■ Task item ■
The full listing is to be written out again, unchanged.

■ Given information ■
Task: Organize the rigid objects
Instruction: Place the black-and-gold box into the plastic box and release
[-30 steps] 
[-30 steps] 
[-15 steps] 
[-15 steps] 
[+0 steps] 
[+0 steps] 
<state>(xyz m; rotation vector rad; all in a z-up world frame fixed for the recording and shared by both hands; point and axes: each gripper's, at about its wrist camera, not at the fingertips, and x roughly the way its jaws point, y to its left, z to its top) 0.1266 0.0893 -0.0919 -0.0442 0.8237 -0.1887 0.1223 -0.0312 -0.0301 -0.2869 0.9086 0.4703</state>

■ Result for this exercise ■
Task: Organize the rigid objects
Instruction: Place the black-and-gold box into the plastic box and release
[-30 steps] 
[-30 steps] 
[-15 steps] 
[-15 steps] 
[+0 steps] 
[+0 steps] 
<state>(xyz m; rotation vector rad; all in a z-up world frame fixed for the recording and shared by both hands; point and axes: each gripper's, at about its wrist camera, not at the fingertips, and x roughly the way its jaws point, y to its left, z to its top) 0.1266 0.0893 -0.0919 -0.0442 0.8237 -0.1887 0.1223 -0.0312 -0.0301 -0.2869 0.9086 0.4703</state>

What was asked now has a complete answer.